Cyndy Vanier and Gabriela Davila Huerta, the co-accused in a plot to smuggle the son of Moammar Gadhafi and his family into Mexico, share a cell in the women's prison in Chetumal at the southern tip of Mexico.

Cyndy Vanier and Gabriela Davila Huerta are the odd couple of Cell No. 5.

The co-accused in a plot to smuggle the son of Moammar Gadhafi and his family into Mexico are both accustomed to flying in private planes, and are just on either side of age 50, but they have little else in common other than the three-by-five metres of concrete they share in this women's prison in Chetumal at the southern tip of Mexico.

Cyndy Vanier is being held in Chetumal women's prison. (Dave Seglins/CBC)

Davila Huerta is a brown-eyed, dark-skinned former dancer originally from Mexico. Until last November she was living in a posh neighbourhood of San Diego, known at one of her jobs as a real estate agent for wearing Prada shoes and toting Gucci bags.

The other is a quick-talking mediator from Mount Forest, Ont., a blue-eyed woman with a touch of grey on the edges of her auburn hair. During the last few yearsVanier settled disputes flying in and out of native reserves in Canada, and in her last assignment she got used to making $5,000 a dayon what has become aninfamousjob inLibya.

Their ages and the fact that they have money earn them a bit of respect among their fellow inmates in this minimum security prison.

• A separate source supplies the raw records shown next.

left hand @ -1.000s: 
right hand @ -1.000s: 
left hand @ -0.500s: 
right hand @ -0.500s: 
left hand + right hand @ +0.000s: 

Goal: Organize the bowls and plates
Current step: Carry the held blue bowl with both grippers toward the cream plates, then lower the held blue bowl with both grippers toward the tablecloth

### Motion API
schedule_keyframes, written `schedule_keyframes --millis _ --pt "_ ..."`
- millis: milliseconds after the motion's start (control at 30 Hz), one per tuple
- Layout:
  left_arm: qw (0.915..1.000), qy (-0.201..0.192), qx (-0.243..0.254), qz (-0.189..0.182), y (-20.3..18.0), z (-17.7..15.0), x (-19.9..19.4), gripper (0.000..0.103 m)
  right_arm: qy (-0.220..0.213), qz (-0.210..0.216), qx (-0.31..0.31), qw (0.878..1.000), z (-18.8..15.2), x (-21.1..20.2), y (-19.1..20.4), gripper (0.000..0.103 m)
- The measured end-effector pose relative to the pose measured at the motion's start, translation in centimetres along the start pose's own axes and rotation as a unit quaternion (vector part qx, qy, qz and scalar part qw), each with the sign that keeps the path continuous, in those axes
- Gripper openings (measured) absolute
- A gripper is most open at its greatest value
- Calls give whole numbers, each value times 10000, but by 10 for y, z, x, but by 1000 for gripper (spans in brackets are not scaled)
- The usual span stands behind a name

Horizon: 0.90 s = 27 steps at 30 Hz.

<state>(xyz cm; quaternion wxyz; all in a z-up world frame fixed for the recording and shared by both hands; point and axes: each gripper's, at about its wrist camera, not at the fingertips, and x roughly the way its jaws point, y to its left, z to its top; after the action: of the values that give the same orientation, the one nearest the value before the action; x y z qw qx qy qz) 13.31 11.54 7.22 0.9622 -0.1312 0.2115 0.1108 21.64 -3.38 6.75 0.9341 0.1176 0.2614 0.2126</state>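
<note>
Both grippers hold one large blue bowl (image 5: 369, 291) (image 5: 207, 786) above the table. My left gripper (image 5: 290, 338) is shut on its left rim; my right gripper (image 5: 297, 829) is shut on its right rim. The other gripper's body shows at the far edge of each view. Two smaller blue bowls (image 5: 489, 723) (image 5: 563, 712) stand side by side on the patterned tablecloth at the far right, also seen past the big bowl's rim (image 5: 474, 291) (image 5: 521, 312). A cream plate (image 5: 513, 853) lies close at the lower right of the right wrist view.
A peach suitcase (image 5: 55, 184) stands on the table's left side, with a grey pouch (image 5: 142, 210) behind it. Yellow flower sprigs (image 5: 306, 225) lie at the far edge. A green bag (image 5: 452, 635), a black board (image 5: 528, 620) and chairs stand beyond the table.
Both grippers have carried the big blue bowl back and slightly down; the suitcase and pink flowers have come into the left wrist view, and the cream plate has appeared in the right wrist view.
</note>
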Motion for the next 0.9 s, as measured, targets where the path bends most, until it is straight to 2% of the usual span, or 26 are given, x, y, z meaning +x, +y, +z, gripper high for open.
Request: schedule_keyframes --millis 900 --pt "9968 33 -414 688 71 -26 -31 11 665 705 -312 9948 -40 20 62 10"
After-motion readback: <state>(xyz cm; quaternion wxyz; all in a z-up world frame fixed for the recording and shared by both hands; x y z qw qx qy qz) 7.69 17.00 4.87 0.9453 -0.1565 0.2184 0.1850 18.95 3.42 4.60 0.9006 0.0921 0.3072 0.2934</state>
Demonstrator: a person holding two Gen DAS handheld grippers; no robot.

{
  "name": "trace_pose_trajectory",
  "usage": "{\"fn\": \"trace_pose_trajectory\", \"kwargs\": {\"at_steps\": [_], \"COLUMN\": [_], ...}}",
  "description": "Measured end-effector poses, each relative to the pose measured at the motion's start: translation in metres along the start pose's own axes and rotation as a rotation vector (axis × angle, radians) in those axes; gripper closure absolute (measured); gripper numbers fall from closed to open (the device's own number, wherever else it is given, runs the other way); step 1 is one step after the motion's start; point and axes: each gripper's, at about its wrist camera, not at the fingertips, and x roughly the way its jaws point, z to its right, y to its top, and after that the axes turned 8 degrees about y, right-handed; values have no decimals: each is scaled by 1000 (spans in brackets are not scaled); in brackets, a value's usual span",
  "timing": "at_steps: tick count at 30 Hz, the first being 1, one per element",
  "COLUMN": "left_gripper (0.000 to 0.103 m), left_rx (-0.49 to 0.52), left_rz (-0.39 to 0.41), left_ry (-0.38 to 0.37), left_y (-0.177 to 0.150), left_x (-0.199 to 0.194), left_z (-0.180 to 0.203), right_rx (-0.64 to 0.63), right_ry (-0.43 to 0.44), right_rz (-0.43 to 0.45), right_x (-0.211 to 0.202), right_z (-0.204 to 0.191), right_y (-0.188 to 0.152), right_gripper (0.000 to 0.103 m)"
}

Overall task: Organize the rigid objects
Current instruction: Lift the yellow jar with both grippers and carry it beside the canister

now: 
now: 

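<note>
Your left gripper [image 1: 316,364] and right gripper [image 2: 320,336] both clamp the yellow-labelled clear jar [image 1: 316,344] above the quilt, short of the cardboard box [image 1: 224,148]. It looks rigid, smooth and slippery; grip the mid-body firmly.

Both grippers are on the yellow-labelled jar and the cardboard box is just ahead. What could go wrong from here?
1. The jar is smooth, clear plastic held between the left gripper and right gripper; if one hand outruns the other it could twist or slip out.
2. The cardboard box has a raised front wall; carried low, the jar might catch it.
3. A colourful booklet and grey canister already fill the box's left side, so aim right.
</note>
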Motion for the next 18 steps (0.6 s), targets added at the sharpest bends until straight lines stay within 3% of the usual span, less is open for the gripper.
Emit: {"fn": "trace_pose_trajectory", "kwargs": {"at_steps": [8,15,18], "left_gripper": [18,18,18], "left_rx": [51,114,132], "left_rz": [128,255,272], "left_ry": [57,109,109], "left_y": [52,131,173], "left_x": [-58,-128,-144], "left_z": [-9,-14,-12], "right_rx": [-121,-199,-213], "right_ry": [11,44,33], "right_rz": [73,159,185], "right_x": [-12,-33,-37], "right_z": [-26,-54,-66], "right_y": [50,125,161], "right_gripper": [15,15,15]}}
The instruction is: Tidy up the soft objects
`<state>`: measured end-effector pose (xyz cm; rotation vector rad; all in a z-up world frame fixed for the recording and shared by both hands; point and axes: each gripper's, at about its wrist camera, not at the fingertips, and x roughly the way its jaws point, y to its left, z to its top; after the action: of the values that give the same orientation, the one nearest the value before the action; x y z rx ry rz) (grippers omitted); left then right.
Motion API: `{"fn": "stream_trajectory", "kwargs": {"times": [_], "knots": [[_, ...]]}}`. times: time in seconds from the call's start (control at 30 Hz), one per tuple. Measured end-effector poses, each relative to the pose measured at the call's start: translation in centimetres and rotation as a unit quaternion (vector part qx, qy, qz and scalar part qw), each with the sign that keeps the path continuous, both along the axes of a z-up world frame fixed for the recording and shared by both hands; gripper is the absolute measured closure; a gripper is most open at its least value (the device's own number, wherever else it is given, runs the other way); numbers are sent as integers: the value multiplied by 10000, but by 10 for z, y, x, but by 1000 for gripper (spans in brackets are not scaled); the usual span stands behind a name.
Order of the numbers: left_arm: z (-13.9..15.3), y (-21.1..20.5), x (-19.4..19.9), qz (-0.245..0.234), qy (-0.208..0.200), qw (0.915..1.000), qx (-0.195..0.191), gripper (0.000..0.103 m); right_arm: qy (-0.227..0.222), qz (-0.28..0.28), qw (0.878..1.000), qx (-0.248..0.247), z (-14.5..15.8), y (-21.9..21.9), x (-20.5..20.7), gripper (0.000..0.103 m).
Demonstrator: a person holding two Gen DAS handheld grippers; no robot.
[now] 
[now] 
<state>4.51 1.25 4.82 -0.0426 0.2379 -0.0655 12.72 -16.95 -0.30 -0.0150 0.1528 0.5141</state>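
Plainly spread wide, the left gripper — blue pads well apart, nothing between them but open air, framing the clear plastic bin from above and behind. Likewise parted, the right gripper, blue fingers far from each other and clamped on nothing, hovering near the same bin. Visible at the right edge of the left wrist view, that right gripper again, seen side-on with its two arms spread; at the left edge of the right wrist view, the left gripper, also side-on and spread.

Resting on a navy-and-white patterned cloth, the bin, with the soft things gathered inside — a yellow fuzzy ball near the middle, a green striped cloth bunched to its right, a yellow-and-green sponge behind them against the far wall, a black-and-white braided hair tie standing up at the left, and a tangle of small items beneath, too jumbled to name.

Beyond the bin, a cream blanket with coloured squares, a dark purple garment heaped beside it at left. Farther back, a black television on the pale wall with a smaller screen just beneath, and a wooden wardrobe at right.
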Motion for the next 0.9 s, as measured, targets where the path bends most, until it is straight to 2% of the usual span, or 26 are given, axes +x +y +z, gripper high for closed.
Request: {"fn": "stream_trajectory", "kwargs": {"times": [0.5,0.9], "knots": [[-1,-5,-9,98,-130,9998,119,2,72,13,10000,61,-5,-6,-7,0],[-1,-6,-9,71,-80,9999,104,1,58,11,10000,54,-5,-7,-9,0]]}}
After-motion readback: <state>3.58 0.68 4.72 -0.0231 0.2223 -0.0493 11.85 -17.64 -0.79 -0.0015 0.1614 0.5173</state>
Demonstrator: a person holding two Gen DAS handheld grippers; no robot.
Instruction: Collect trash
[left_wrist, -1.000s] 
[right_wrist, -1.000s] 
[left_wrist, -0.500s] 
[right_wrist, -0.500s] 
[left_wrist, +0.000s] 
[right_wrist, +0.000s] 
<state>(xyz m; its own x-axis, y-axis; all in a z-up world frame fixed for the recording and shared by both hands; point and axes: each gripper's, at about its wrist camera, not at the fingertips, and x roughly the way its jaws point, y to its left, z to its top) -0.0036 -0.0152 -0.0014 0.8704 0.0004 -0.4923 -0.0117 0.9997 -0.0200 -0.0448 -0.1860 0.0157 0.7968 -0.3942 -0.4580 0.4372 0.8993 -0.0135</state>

When asked if they have made any friends during their five months of incarceration, Davila Huerta looks insulted by the question.

She lists off the heroin smuggler, the woman who tried to blow up a cruise ship, the nanny who mutilated and killed a six-year-old girl after she got fired by the mother for sleeping with the girl's father. And then there's the woman who claims she came willingly to this prison so she can kill another inmate who snubbed a drug cartel.

"Cyndy and I have to avoid some people here," says Davila Huerta, looking furtively around the stone and dirt courtyard that surrounds their one-storey cell block. The one person they can't avoid each day is the schizophrenic woman who is locked in her stench-filled cell around the clock, at the exit to their block.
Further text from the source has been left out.